November 12th, 2012, 09:01 PM
There is no tomorrow
Thanks Fung Koo! I'm only able to see the first few at the moment but they look great! Definitely some great ideas in there.
November 13th, 2012, 03:27 AM
Of course the human element is a major function, but in terms of imagining where things are going -- i.e. the technological conveniences to come that will have small, but ubiquitous effects on daily life -- some of these suggest some interesting paths. The 3D printer could mean "I want that shelving unit" and BAM! you have a shelving unit. Taken a little further, it's a Star Trek replictor (for inorganic material, at least).
Originally Posted by Laer Carroll
Or Indoor clouds -- with current technology and precise control, we can do it. Now imagine the technology improves and with it our control, and suddenly we have a world filled with managed indoor microclimates. Sure we have indoor rainforests, but they are basically just humidity controlled greenhouses. Add clouds? Cool!
Then, maybe we can take the control outdoors into unmanaged environments, and manage them. Global warming averted? Or accelerated?
And following from there, if we can force water to condense into clouds, presumably it follows a target seed point in the controlled atmosphere. If we can control the location of that point, and then introduce foreign material into the environment, why couldn't we generate a cloud around a seed of foreign material -- say, a dangerous chemical compound -- and float it into enemy territory?
Who knows how these things could be seeds for others.
November 19th, 2012, 03:41 AM
Some of these really are "so what" gimicks (yet another slightly smaller digital camera, big whoop), but there's some great stuff in here too. Personally I think it's the more mundane-sounding things like the solar water distiller that have the potential to have the biggest global impact.

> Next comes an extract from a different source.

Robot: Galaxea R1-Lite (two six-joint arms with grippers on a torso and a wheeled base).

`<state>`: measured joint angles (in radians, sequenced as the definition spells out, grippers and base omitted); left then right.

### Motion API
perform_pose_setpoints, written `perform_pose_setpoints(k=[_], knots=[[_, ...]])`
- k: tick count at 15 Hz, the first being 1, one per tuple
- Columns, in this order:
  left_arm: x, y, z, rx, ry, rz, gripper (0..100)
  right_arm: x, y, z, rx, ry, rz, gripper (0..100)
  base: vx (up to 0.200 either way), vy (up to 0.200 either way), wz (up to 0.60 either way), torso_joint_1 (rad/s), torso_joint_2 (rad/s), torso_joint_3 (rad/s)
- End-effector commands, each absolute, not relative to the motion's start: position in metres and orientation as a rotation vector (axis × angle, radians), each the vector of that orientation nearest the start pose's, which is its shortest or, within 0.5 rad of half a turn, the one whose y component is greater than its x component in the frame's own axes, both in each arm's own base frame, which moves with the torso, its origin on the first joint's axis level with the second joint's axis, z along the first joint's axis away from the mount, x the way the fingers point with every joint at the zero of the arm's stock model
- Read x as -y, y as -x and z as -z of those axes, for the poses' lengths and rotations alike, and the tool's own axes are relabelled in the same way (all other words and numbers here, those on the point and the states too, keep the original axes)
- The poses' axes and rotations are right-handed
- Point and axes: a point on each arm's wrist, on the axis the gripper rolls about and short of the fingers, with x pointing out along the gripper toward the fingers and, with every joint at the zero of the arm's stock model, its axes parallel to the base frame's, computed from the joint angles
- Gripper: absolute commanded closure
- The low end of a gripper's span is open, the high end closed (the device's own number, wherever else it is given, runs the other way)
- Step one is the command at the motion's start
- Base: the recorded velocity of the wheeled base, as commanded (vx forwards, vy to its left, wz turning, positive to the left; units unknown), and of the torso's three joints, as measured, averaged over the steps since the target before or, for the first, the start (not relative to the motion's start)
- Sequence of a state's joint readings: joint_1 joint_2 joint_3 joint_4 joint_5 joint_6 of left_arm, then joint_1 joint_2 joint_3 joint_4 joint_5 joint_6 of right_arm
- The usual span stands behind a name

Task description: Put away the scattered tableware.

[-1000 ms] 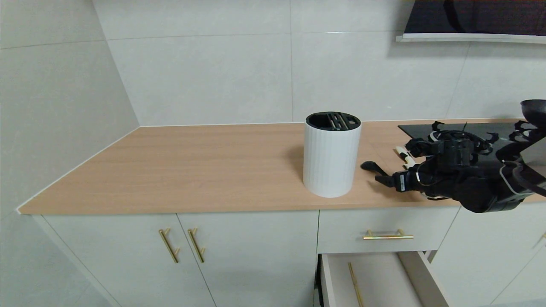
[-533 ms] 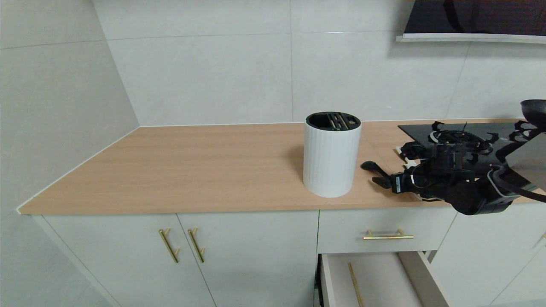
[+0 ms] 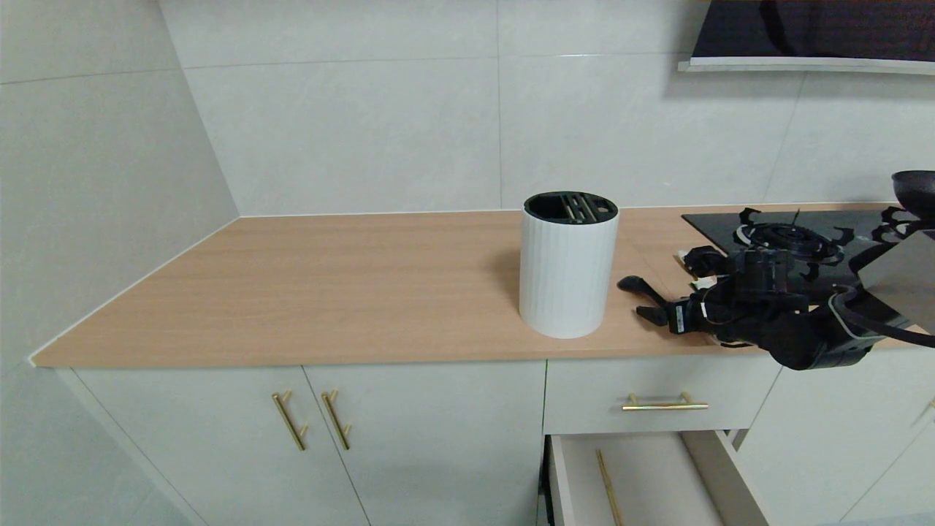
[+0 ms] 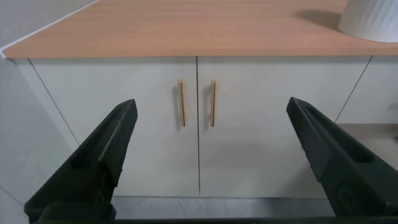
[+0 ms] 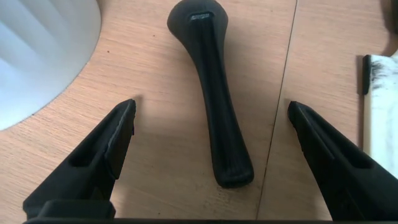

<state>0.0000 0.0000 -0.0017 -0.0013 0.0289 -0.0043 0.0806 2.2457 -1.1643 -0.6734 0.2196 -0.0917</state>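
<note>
Just beyond the right gripper (image 3: 654, 314), a smooth black flared handle (image 3: 634, 284) lies on the woodgrain counter (image 3: 365, 285), beside a ribbed white cylinder (image 3: 568, 274).
Left wrist view: the left gripper (image 4: 211, 162) is spread wide, facing flat cabinet doors (image 4: 124, 124).
Right wrist view: jaws wide, handle between them.

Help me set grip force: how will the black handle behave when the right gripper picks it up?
Probably stiff: the handle shows a straight, moulded shape on the counter. Its rounded, tapering body may roll as the open right gripper closes across it. The fine ribbing along it should resist slipping.
</note>
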Motion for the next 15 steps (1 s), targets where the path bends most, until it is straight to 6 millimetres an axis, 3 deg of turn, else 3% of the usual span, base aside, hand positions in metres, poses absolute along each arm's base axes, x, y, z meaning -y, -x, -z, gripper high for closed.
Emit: perform_pose_setpoints(k=[1,2,3,11,15], knots=[[-0.001,0.023,-0.076,0.002,0.005,-0.029,0,-0.04,-0.428,-0.074,-0.398,0.062,-0.315,0,0.0,0.0,0.0,0.0,0.0,0.0],[-0.001,0.023,-0.076,0.002,0.005,-0.029,0,-0.04,-0.428,-0.074,-0.398,0.061,-0.317,0,0.0,0.0,0.0,0.0,0.0,0.0],[-0.001,0.023,-0.076,0.003,0.005,-0.029,0,-0.04,-0.428,-0.074,-0.398,0.062,-0.318,100,0.0,0.0,0.0,0.0,0.0,0.0],[-0.001,0.023,-0.076,0.003,0.005,-0.029,0,-0.04,-0.426,-0.079,-0.398,0.062,-0.318,100,0.0,0.0,0.0,0.0,0.0,0.0],[-0.001,0.023,-0.076,0.002,0.005,-0.029,0,-0.044,-0.407,-0.114,-0.527,0.051,-0.32,100,0.0,0.0,0.0,0.0,0.0,0.0]])
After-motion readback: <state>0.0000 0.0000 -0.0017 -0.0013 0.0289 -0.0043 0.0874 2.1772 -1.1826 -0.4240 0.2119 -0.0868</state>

Could someone with more education than me maybe explain what "Element 113" is and why it might be important? I didn't even understand this one!

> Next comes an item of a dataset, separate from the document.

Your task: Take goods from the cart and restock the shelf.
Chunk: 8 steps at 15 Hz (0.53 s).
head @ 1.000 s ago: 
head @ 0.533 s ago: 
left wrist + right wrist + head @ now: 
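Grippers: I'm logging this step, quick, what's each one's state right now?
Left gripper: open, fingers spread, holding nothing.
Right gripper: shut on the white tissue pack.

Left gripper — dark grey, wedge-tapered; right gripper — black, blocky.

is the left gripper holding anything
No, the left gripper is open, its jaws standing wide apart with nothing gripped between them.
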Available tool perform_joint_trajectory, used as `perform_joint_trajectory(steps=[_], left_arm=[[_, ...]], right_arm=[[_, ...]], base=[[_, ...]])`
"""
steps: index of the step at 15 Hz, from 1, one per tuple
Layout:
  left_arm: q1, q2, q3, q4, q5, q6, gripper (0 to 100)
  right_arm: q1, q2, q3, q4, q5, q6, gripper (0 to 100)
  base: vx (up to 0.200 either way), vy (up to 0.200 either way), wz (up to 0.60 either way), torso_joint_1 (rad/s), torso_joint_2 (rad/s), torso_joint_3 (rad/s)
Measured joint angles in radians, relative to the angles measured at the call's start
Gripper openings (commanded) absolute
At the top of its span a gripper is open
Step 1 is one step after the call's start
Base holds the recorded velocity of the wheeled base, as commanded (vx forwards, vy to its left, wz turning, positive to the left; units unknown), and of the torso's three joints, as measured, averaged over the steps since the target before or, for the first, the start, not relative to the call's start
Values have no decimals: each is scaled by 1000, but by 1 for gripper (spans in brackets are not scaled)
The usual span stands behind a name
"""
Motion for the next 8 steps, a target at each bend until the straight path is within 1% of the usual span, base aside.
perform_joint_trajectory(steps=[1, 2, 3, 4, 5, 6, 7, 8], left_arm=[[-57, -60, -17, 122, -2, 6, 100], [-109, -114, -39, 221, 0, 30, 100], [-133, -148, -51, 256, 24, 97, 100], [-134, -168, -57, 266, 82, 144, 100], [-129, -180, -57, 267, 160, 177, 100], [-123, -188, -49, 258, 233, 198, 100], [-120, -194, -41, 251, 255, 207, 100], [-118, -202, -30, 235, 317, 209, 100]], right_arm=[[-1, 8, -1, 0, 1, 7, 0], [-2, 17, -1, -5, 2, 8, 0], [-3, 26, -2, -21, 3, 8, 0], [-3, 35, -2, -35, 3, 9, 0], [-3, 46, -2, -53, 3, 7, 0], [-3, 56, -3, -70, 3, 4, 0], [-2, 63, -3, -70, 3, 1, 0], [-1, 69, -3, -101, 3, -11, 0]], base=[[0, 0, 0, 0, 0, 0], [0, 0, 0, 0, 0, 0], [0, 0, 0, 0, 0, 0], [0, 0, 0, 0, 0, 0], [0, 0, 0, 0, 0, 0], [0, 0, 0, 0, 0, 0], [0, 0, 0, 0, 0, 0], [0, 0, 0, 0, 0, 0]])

November 24th, 2012, 07:43 AM
Basically it's the next number up on the periodic table with a stable isotope to be artificially created and confirmed. Thanks to those pesky laws of nature, the periodic table sort of peters out when elements get such heavy atoms -- they aren't stable, collapse under their own weight, and they haven't been found in nature but we can build them in a lab and they last for a few seconds before they decay. We've observed elements up to 118 or 119, I believe, but I don't think anything above 113 has been created specifically following a repeatable process (???). I think basically we are finding out how high we can go simply to find out how high we can go... though the properties of some of these heavier elements might mean interesting things in the future. For example, it might be possible to stabilize one of these heavy elements by bonding it to other lighter elements, creating molecules that didn't previously exist -- sort of like putting a lattice into the earth on a hillside to support the weight of the dirt and keep in from sliding down the slope. And then who knows what they might be able to do, or how long they'll last, or what reaction chains they'll set off.

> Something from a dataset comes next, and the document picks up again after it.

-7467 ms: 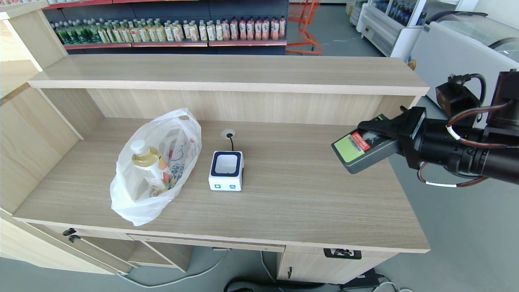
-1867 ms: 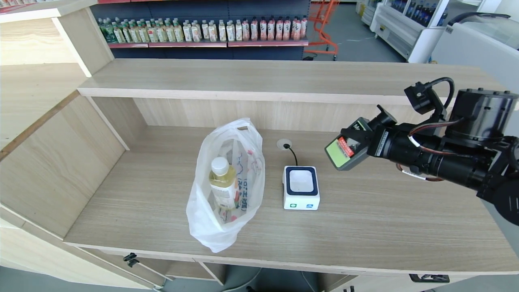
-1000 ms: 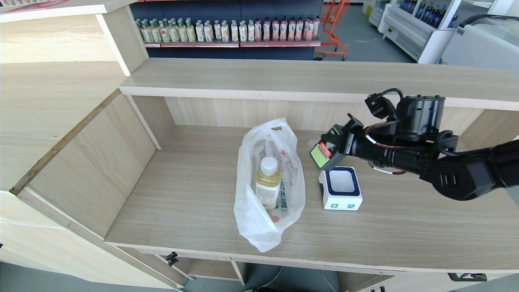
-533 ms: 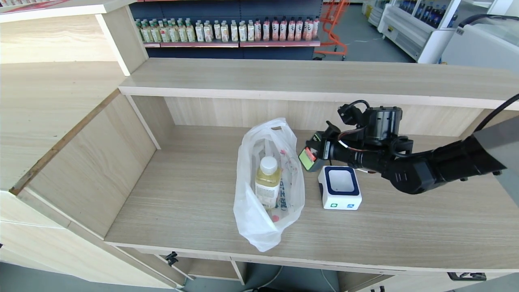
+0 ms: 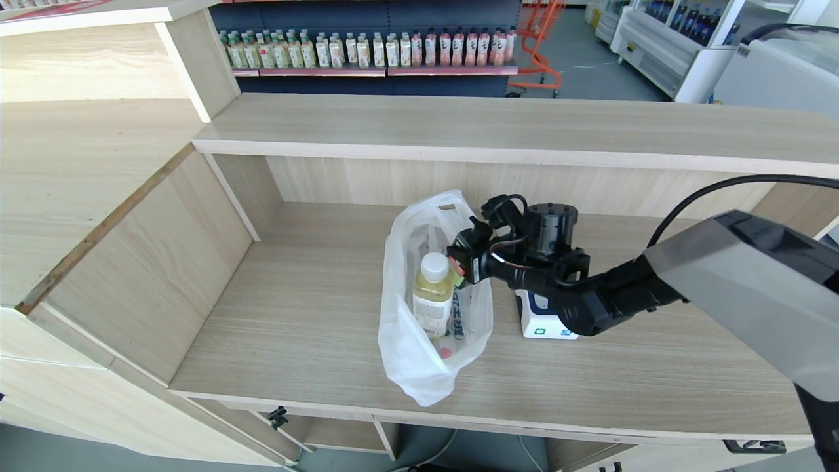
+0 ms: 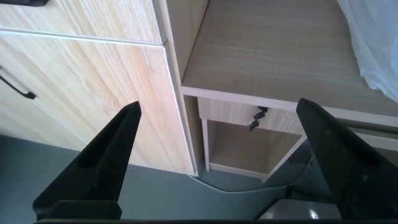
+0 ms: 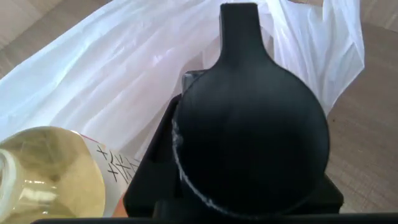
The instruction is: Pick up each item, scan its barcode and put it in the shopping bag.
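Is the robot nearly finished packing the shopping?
Nearly. Done: a bottle already stands inside the shopping bag. In hand: the right tool holds a small green box at the bag's open mouth. Left: lower the box in and let go.

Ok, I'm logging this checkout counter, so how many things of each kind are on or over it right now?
Shopping bag: 1
Bottle, in the bag: 1
Scanner: 1
Box, held by the right gripper: 1
Total: 4
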Tool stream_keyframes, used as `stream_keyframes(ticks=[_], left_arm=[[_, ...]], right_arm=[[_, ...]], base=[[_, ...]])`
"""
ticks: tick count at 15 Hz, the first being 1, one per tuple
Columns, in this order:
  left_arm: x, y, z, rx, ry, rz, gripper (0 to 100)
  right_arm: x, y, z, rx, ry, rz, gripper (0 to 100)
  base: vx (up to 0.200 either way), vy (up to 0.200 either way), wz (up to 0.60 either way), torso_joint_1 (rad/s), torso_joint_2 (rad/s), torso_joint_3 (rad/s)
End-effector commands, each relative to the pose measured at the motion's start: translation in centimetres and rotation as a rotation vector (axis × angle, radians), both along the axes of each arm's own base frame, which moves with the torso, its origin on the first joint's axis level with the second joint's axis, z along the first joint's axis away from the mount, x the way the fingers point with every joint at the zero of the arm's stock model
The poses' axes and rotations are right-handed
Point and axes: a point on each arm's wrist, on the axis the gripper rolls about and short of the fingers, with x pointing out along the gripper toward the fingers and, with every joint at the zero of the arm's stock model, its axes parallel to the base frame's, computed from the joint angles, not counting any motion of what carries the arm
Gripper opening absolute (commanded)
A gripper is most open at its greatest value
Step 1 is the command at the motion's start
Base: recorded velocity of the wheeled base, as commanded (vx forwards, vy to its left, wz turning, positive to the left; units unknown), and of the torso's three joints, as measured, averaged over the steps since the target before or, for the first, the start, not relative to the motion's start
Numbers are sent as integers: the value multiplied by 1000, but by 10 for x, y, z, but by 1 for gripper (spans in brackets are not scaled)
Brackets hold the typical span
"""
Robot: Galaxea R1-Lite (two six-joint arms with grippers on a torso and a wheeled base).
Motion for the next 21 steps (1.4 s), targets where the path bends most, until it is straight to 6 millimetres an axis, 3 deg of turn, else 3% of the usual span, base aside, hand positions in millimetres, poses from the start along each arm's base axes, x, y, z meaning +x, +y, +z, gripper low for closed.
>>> stream_keyframes(ticks=[1, 6, 7, 10, 11, 12, 13, 14, 17, 18, 20, 21], left_arm=[[0, 0, 0, 0, 0, 1, 100], [0, 0, 0, 0, 0, 1, 100], [0, 0, 0, 0, 0, 1, 100], [0, 0, 0, 0, 0, 1, 100], [0, 0, 0, 0, 2, 1, 100], [0, 0, 0, 0, 2, 1, 100], [0, 0, 0, 0, 0, 1, 100], [0, 0, 0, 0, 2, 1, 100], [0, 0, 0, 0, 0, 1, 100], [0, 0, 0, 0, 2, 1, 100], [0, 0, 0, 0, 0, 1, 100], [0, 0, 0, 0, 2, 1, 100]], right_arm=[[13, 17, -17, -4, -16, 19, 0], [22, 21, -31, -68, -55, 24, 0], [22, 21, -32, -68, -53, 24, 100], [19, 18, -13, -35, -74, 20, 100], [12, 12, 15, 31, -74, 12, 100], [8, 8, 27, 64, -71, 7, 100], [-14, -9, 68, 157, -61, -2, 100], [-40, -34, 94, 191, -51, -4, 100], [-146, -104, 126, 205, -36, -3, 100], [-181, -118, 123, 210, -26, -20, 100], [-249, -153, 89, 169, 27, -100, 100], [-267, -162, 78, 142, 44, -121, 100]], base=[[0, 0, 0, 0, 0, 0], [0, 0, 0, 0, 0, 0], [0, 0, 0, 0, 0, 0], [0, 0, 0, 0, 0, 0], [0, 0, 0, 0, 0, 0], [0, 0, 0, 0, 0, 0], [0, 0, 0, 0, 0, 0], [0, 0, 0, 0, 0, 0], [0, 0, 0, 0, 0, 0], [0, 0, 0, 0, 0, 0], [0, 0, 0, 0, 0, 0], [0, 0, 0, 0, 0, 0]])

Theoretically there's not really a limit to how heavy an element we could manufacture, and what properties they might have could be bizarre. These artificially created heavy elements don't seem to conform exactly to the properties expected of them. Things that are expected to be gases are instead solids though they retain some properties of gases, and/or they might have properties of metals, too.
113 is basically just another step on the ladder, I think. In some respects, the process of successfully creating a heavy element tells us where our technological abilities are. We have figured out how to use what we know and what we have made to make something else that, as far as we know, nature doesn't produce by itself.